But Peter didn't hesitate. He tossed up his hat for joy and shouted:
- Long live the Glass Man, the kindest and most powerful of all the forest spirits! .. If you, the wisest lord of the forest, really want to make me happy, I will tell you the most cherished desire of my heart. Firstly, I want to be able to dance better than the dancing king himself and always have as much money in my pocket as Ezekiel the Tolstoy himself has when he sits down at the gambling table ...
- Crazy! said the Glass Man, frowning. "Couldn't you think of something smarter?" Well, judge for yourself: what will be the use for you and your poor mother if you learn to throw out different knees and kick your legs like that slacker Wilm? And what is the use of money if you leave it at the gambling table, like that rogue Ezekiel the Fat? You ruin your own happiness, Peter Munch. But you can’t turn back what has been said - your desire will be fulfilled. Tell me, what else would you like? But look, this time be smarter!
Peter thought. He wrinkled his forehead for a long time and rubbed the back of his head, trying to come up with something clever, and finally said:
- I want to be the owner of the best and biggest glass factory in the Black Forest. And, of course, I need money to put it into motion.
- And it's all? asked the Glass Man, looking searchingly at Peter. - Is that all? Think carefully, what else do you need?
- Well, if you don't mind, add a couple more horses and a carriage to your second wish! That's enough...

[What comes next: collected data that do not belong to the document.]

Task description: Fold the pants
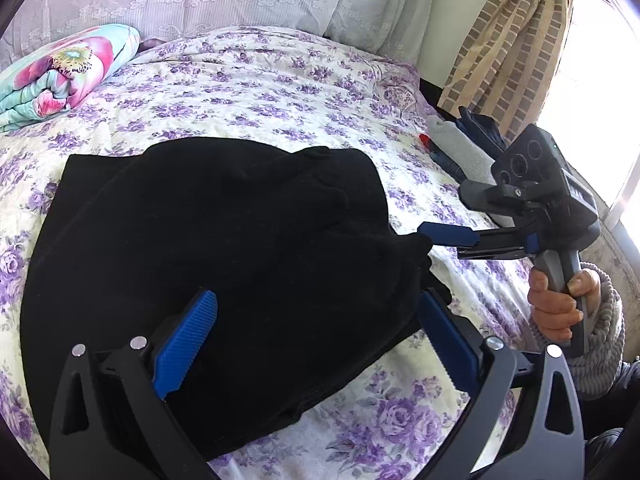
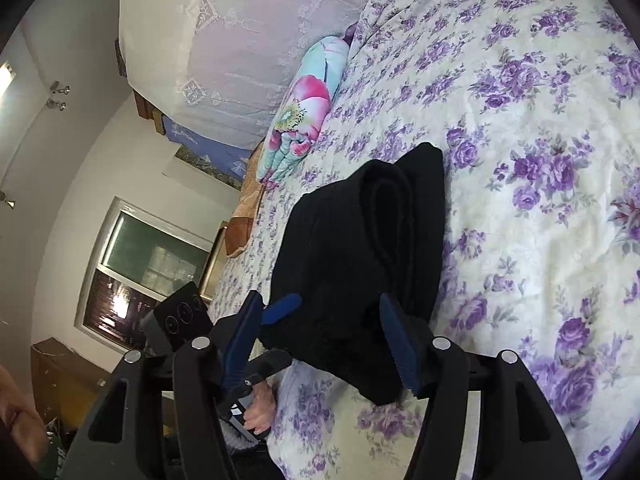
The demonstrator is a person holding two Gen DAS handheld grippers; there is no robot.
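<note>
We see black pants [image 1: 224, 264] folded into a thick bundle, lying mid-bed on the purple-flowered sheet [image 1: 280, 92]. L gripper [image 1: 316, 336] hangs over the near edge w/ jaws wide apart, fabric between them, pads not pressing. R gripper [image 2: 320, 340] also stands apart, straddling the bundle's corner, not clamped. Person's hand [image 1: 560, 304] grips the R handle. Flowered quilt [image 1: 60, 76] rolled up near the headboard.
</note>
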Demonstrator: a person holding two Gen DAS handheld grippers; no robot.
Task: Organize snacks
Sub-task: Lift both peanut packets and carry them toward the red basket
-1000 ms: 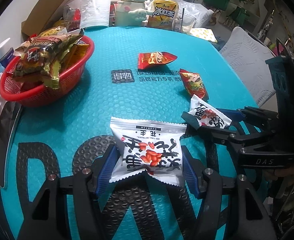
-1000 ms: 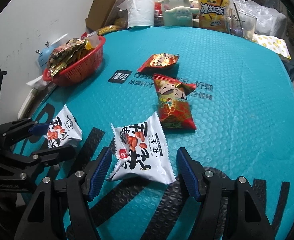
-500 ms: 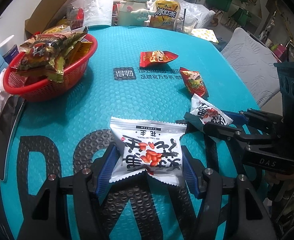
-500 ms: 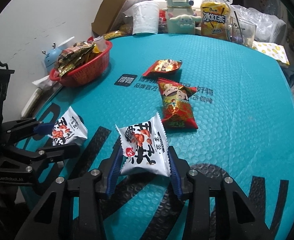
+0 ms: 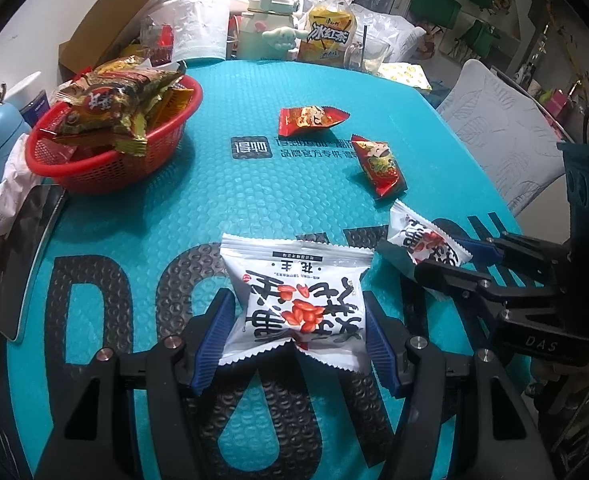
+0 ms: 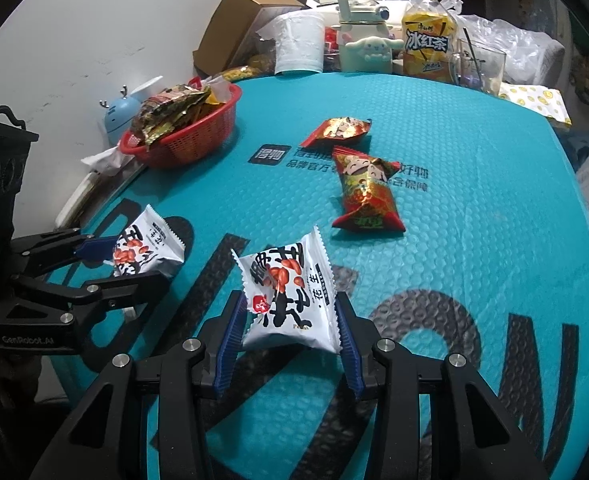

- Stupid same you man, Peter Munch! exclaimed the Glass Man, and in anger threw his glass pipe so that it hit the spruce trunk and shattered. - “Horses, carriage”!.. You need mind, do you understand? The mind of the mind, not horses and a stroller. Well, yes, all the same, your second desire is smarter than the first. The glass factory is a worthwhile business. If you drive it wisely, you will have horses and a carriage, and you will have everything.
“Well, I still have one more desire,” said Peter, “and I can wish myself intelligence, if it is so necessary, as you say.
- Wait, save the third wish about a rainy day. Who knows what else lies ahead of you! Now go home. Yes, take this for a start, - said the Glass Man and took out a purse full of money from his pocket. “There are exactly two thousand guilders here. Three days ago, old Winkfritz, owner of a large glass factory, died. Offer this money to his widow, and she will gladly sell you her factory. But remember: work feeds only those who love work. Yes, do not hang out with Ezekiel Tolstoy and go to the tavern less often. This will not lead to good. Well, goodbye. I will occasionally look to you to help with advice when you lack your mind of reason.
With these words, the little man pulled out of his pocket a new pipe made of the best frosted glass and stuffed it with dry spruce needles.
Then, biting it hard with his small, sharp teeth like a squirrel's, he took out a huge magnifying glass from another pocket, caught a ray of sunshine in it, and lit a cigarette.
A light smoke rose from the glass cup. Peter smelled of sun-warmed resin, fresh spruce shoots, honey, and for some reason the best Dutch tobacco. The smoke grew thicker and thicker and finally turned into a whole cloud, which, swirling and curling, slowly melted in the tops of the fir trees. And the Glass Man disappeared with him.
Peter stood in front of the old spruce for a long time, rubbing his eyes and peering into the thick, almost black needles, but he did not see anyone. Just in case, he bowed low to the big tree and went home.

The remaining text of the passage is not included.